This Help/FACTS provides an example of using Robot/REPLAY to capture and automate an interactive BPCS process. If you have any questions about using Robot/REPLAY to automate this, or other processes, call Help/Systems Technical Support at 952-933-0609.

Note: You can automate any process that can be typed at a terminal. Before you start the Robot/REPLAY learn process, practice using the application you want Robot/REPLAY to learn. By knowing how to navigate your application’s menu system, you avoid capturing unnecessary screens.

Security

  • The user profile that will run the object must be enrolled in Robot/REPLAY.
  • The user profile that runs Robot/REPLAY must be signed on to the iSeries (Power Systems, System i, AS/400) with *ALLOBJ authority.

Scheduling and Job Queues

You use Robot/SCHEDULE, the job scheduler, to schedule your Replay object to run. This allows you to automate many processes that used to require human intervention. However, when Robot/SCHEDULE submits a Replay object to batch, the Replay object waits in batch until all batch processes that it submits have finished (this is why you will see batch jobs waiting in the background on the system until all activity is finished). Therefore, we recommend submitting the Replay object to a multi-threaded job queue.
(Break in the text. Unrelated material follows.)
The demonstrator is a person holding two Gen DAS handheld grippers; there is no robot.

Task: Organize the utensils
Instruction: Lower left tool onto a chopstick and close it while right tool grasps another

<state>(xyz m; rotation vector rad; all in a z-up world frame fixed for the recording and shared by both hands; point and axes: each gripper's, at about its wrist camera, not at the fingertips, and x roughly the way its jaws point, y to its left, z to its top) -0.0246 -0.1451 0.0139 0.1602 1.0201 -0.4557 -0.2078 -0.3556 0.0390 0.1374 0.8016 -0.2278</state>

Example of Robot/REPLAY Learning an Interactive BPCS Job

  1. First, we start Robot/REPLAY by entering the command RBTRPYLIB/RPY on a command line.
  2. Press function key 6 to create a new Replay object.
  3. From the Replay Object Setup panel that appears, we tell Robot/REPLAY which command to execute first. In the example, we type go main to access the Main Menu. Then, tell Robot/REPLAY the specific device to run the object, or specify *ANY. Because we specified a device, we can also indicate whether Robot/REPLAY should use any device, or cancel if the device cannot be allocated. Then, we press Enter.

  4. On the Learn Replay Object panel, we change the default from 0 to 1 to allow jobs to be submitted during the Replay Learn session. Then, we press Enter to have Robot/REPLAY start learning.

  5. We are now in the Robot/REPLAY interactive learn session. On the Main Menu that appears, we enter the command go bpcs1 to tell Robot/REPLAY how to get to the initial BPCS menu and be signed in to the BPCS application. Then, we press Enter.

  6. On the BPCS Menu, we type 1 to access the BPCS test environment and press Enter.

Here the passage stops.